After these letters had been sent out to city employees, many responded, apparently believing that they could, through Morton or the Metropolitan Credit Company, obtain a loan. This was a deception practiced by Sacks and Morton for the purpose of getting people into the stores to buy jewelry or merchandise. No loans of money were made by Morton or Sacks or by the Metropolitan Credit Company. When the prospective customer or borrower came to Morton, or was turned over to Sacks or to the employees of the Metropolitan Credit Company, he was told that they were not in the loaning business; they were not bankers or financiers; that they merely sold jewelry and merchandise on the installment plan. When the borrower said he had to have cash or money, and was not interested in buying, he was informed that he could buy the jewelry and thereafter could do what he *327 pleased with it — borrow on it at a pawnshop or a finance company. As this seemed to satisfy those who were pressed for money, a sale was made, the customer paying for the jewelry by confessing judgment, which was immediately filed with the Comptroller of the city. By thus garnisheeing the city employee’s salary Sacks received every month an installment on the price of the jewelry sold. Although he received no cash from the sale he did receive security in the form of a confession of judgment, so that in the course of time he would receive full payment unless the employee died or was discharged. Some of these purchasers, city employees, took the jewelry to pawnshops or finance companies and procured a loan. The persons or concerns making the loan were in no way connected with the defendants; it was conceded upon the argument in this case that, after Sacks had parted with the jewelry to the customer he lost all title in and control over it; in no way could he get it back except by repurchasing it.

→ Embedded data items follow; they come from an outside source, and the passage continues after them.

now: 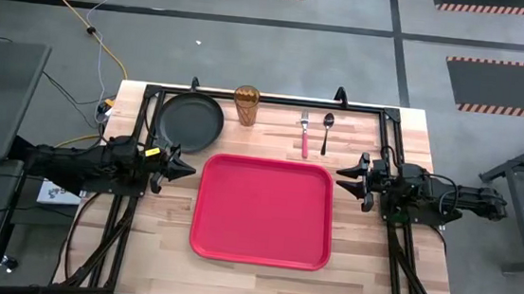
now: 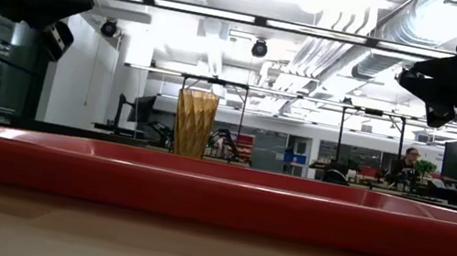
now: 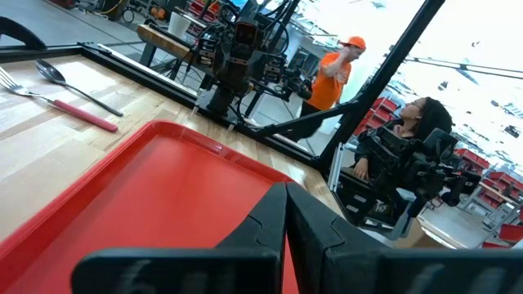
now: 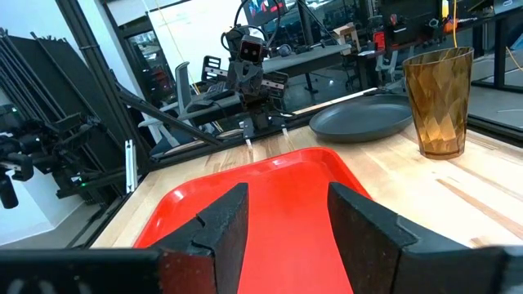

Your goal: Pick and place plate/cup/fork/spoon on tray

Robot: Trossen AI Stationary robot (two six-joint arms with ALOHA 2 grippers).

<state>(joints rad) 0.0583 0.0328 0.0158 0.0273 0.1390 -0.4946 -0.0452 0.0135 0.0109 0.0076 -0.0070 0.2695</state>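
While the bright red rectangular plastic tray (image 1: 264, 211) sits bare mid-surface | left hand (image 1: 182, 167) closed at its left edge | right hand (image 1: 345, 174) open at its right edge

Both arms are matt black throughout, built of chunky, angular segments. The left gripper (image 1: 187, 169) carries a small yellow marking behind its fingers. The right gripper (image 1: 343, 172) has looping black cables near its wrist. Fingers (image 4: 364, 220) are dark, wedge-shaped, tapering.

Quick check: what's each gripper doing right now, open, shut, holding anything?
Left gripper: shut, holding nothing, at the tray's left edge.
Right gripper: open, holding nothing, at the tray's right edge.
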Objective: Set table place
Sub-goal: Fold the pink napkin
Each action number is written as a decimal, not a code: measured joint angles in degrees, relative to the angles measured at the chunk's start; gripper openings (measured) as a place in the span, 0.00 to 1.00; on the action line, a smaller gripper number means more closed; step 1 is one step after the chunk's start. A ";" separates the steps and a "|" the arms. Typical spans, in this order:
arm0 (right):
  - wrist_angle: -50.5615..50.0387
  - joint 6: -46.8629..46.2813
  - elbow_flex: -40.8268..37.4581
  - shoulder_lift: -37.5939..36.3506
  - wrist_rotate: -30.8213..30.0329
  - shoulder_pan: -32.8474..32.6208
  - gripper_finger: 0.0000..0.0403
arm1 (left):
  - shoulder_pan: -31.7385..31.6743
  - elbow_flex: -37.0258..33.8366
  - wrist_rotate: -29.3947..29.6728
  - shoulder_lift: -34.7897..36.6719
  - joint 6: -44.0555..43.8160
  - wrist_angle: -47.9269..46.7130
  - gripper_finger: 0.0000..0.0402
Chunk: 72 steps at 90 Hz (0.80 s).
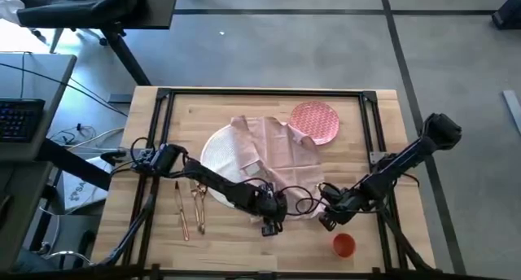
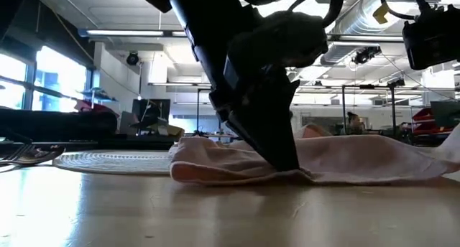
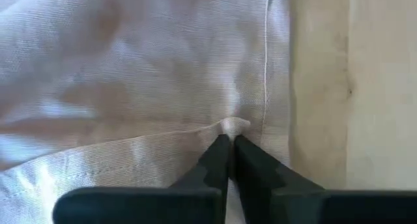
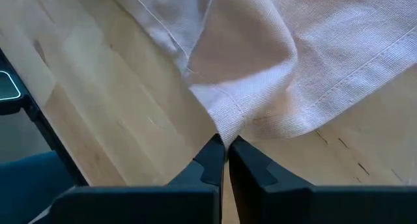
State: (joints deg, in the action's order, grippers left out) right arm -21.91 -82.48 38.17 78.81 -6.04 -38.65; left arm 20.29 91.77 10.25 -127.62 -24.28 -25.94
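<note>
Pinching the napkin edge: left claw clamped | right claw clamped on its corner | both low on surface

- The napkin lay rumpled across the light wood surface, spreading from the middle out to 3 o'clock.
- A dark gripper came down from 12 o'clock, its fingers tapering to a point that touched the napkin's near fold, closed together.
- At 9 o'clock, the low rim of the white plate rested on the surface, partly tucked beneath the napkin.
- Another dark arm part hung at 2 o'clock.
</note>
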 joint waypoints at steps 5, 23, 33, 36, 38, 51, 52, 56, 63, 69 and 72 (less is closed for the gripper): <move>-0.02 0.00 0.00 0.00 0.00 0.00 0.00 | 0.00 -0.05 0.09 0.69 -1.06 -1.18 0.00; -0.02 0.14 0.00 0.00 0.03 -0.02 0.00 | 1.27 -0.11 3.51 6.19 -7.42 -5.01 0.00; -0.04 0.42 0.00 0.00 0.03 -0.02 0.00 | 3.11 -0.09 5.79 9.21 -11.10 -7.35 0.00; -0.05 0.44 0.00 0.00 0.04 -0.02 0.00 | 3.81 -0.09 6.95 10.12 -12.64 -8.75 0.00; -0.07 0.45 0.00 0.00 0.03 -0.02 0.00 | 4.34 -0.09 7.85 10.66 -13.52 -9.76 0.00; -0.68 1.50 0.00 0.00 0.11 -0.02 0.00 | 8.03 -0.07 11.61 12.91 -19.35 -16.75 0.00; -0.81 1.51 0.01 0.00 0.11 -0.02 0.00 | 8.36 -0.07 11.75 12.95 -19.72 -17.18 0.00; -1.24 1.53 0.00 0.00 0.11 -0.02 0.00 | 9.57 -0.08 12.31 12.95 -20.84 -18.48 0.00; -1.96 1.82 0.02 0.00 0.13 -0.02 0.00 | 11.43 -0.11 12.59 12.87 -22.01 -19.53 0.00; -2.26 1.97 0.02 0.00 0.34 -0.10 0.00 | 12.79 -0.09 12.81 12.85 -23.53 -20.59 0.00; -2.33 1.97 0.00 0.00 0.36 -0.13 0.00 | 13.43 -0.09 13.19 12.80 -24.98 -21.81 0.00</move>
State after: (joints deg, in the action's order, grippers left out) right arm -24.24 -80.51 38.17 78.81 -5.68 -38.79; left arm 33.72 91.68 23.44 -114.82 -49.26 -47.75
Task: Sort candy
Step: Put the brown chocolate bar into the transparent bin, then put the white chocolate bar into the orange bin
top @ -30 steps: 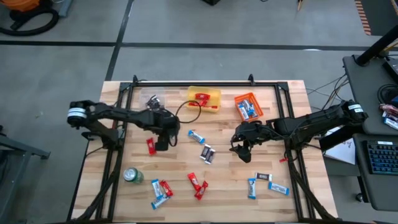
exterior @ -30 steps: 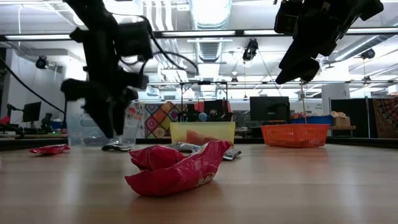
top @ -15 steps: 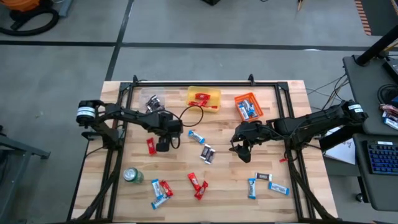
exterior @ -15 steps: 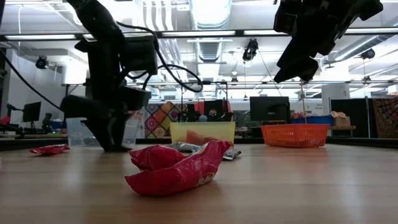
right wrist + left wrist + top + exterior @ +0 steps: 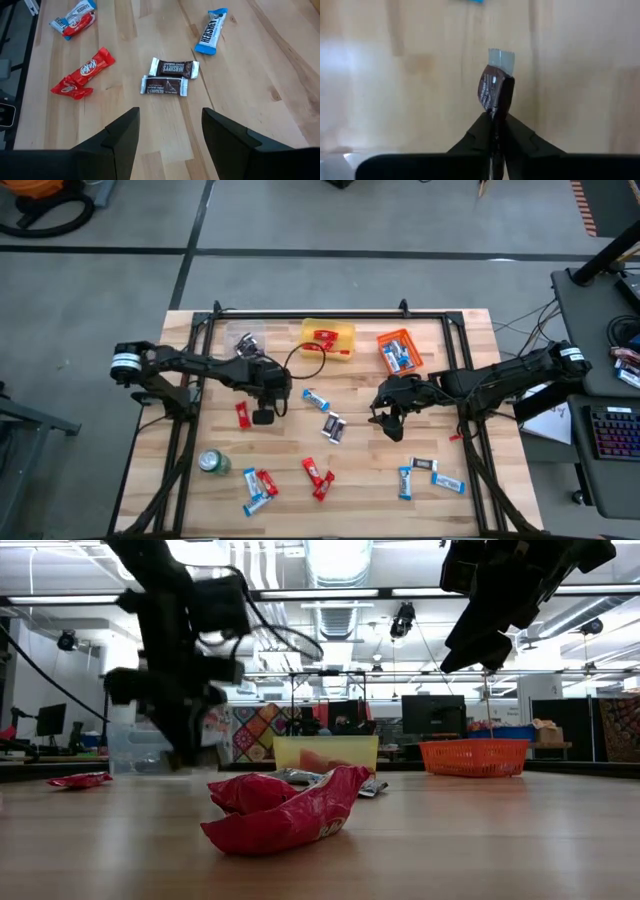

Here was a clever, tricky scheme — a fraud, if you will — to procure customers for merchandise. The customers did not want the merchandise; they wanted money;, they wanted to borrow money. Taking advantage of their necessities, Sacks sold them merchandise, upon which they could obtain money from others, but not from him. The fact is, however — and it is the underlying fact in these transactions — that Sacks made no loans; he made sales of jewelry, of property, in which title passed to the purchaser as fully and completely as on any other sale. The price was secured by the confession of judgment and the installment payments came from the customer’s salary. Sacks did not care what became of the jewelry; the customer could keep it or give it away; Sacks had in its place a judgment, secured by the garnishee process. The loan subsequently made upon the property or jewelry was made by persons over whom Sacks had no control.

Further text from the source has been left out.